Just when Clu's all but ruled out suicide, along comes his former piano teacher and Grit's answer to Brooke Astor, Miss Oveta Canfield. It seems Miss Oveta intends to transform the Espinosa County Livestock Barn into a dinner theater with a little help from Mr. Jeffrey, her dwarflike sixty-something hairdresser-slash-adopted son. Before you can say "Agamemnon," Clu has been recruited to direct a country-western musical version of the Greek tragedy—starring none other than Mr. Jeffrey's shockingly virile offspring, Preston, a beefy blonde studlet whose mission in life, until now, has been tending the gardens around the pillared pink Canfield mansion.

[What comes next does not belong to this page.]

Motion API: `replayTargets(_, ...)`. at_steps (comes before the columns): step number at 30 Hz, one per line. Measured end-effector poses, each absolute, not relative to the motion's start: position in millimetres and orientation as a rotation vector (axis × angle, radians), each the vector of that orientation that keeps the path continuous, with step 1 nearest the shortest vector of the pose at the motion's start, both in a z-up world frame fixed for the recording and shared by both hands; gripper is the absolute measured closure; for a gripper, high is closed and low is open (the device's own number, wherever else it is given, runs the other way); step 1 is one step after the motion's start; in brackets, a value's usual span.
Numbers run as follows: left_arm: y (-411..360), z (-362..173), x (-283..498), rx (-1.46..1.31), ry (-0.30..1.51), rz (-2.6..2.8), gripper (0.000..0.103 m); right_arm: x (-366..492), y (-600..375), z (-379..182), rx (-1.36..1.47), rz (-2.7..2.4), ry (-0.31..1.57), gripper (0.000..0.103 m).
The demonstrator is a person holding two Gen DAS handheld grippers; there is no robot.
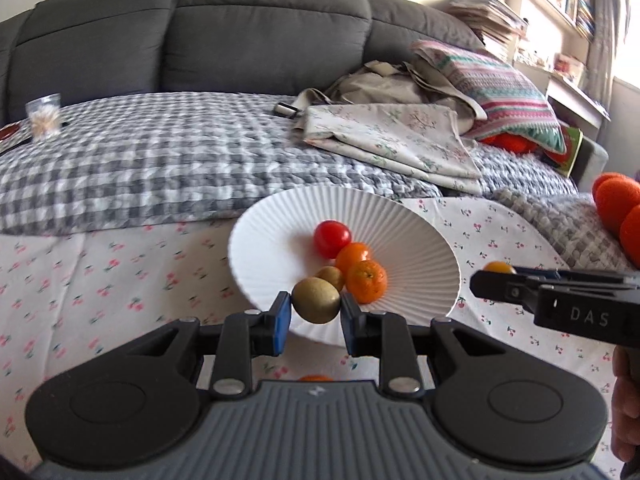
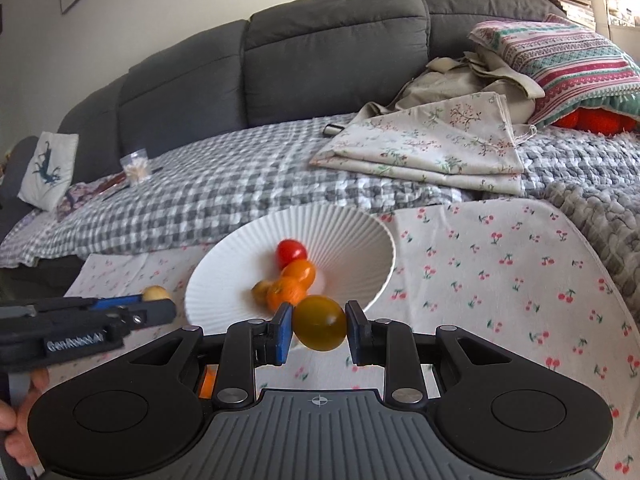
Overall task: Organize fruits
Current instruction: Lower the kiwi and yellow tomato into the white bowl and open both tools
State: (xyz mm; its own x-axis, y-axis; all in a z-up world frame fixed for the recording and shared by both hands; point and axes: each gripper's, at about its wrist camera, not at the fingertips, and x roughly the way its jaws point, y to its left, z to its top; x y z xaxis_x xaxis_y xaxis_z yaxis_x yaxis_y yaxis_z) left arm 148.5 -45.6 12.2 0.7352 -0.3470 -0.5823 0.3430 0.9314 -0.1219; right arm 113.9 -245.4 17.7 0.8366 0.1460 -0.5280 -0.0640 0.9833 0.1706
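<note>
A white ribbed bowl (image 1: 280, 220) (image 2: 340, 228) stands on the cherry-print cloth. It holds a red tomato (image 1: 331, 238), two tangerines (image 1: 366, 281) and a small kiwi (image 1: 331, 276). My left gripper (image 1: 315, 314) is shut on a kiwi (image 1: 316, 300) just in front of the bowl's near rim. My right gripper (image 2: 318, 332) is shut on a yellow tomato (image 2: 320, 322) at the bowl's near right rim. The right gripper also shows in the left wrist view (image 1: 496, 280). The left gripper also shows in the right wrist view (image 2: 156, 308).
An orange fruit (image 1: 315, 378) lies on the cloth (image 2: 500, 272) below my left gripper. Behind the bowl is a grey checked blanket (image 1: 160, 160) with folded floral fabric (image 1: 392, 140), a striped cushion (image 2: 560, 64) and a grey sofa back (image 1: 200, 32).
</note>
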Motion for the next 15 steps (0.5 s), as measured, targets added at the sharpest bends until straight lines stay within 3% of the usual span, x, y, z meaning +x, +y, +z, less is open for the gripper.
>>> replayTargets(15,-68,-14,179,0.061,0.671,-0.39,0.078,157,-238,-3,0.097,0.1,0.596,0.077)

Before Clu's journey is over, there will be a wedding, a birth, a funeral and, of course, a no-holds-barred production of "Agamemnon—The Musical" that proves nobody is immune to Preston's seductive charms: not the audience, not Chris, not even Clu himself. Convinced he's seen everything, Clu can't help wondering how long a couple of gay New Yorkers can possibly survive in a dry county crawling with Bible thumpers, fire ants, and temptation in the last place they ever expected to find it...

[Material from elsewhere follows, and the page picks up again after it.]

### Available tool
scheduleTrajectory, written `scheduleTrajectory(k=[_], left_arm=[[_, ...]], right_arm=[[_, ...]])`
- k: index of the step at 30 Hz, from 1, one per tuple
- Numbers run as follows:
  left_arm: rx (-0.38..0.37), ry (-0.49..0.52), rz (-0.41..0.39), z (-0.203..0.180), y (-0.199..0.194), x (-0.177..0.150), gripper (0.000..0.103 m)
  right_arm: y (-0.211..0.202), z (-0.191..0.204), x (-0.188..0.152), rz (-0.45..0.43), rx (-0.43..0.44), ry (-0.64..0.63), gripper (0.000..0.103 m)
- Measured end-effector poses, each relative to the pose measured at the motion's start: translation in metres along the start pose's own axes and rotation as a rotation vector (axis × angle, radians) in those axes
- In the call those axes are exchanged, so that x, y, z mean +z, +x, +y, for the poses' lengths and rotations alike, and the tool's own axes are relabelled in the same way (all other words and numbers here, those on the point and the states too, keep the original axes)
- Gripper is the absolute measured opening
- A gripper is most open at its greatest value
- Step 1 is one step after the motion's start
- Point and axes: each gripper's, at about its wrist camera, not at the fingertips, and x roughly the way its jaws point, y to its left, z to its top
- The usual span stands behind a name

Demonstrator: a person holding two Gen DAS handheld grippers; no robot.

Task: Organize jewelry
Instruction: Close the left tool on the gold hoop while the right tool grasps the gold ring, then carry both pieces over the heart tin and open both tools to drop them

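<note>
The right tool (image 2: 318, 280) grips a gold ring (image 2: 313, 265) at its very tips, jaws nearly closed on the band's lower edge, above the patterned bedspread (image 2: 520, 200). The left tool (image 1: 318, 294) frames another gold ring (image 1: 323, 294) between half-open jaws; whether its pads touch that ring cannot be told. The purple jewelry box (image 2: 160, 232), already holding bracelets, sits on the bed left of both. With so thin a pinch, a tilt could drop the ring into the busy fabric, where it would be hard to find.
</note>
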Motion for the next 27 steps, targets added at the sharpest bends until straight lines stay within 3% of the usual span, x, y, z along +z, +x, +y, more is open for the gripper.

William Jack Sibley is a screenwriter and playwright who divides his time between Los Angeles and a ranch in Texas. A former writer for Interview magazine and TV's "The Guiding Light," several of his screenplays are in various stages of "Hollywood Hell" and (should he live long enough) will be coming to a cineplex near you—Amor, Dead Giveaway, December Story, Approximate Lives, and the award-winning Where All the Rattlesnakes Are Born.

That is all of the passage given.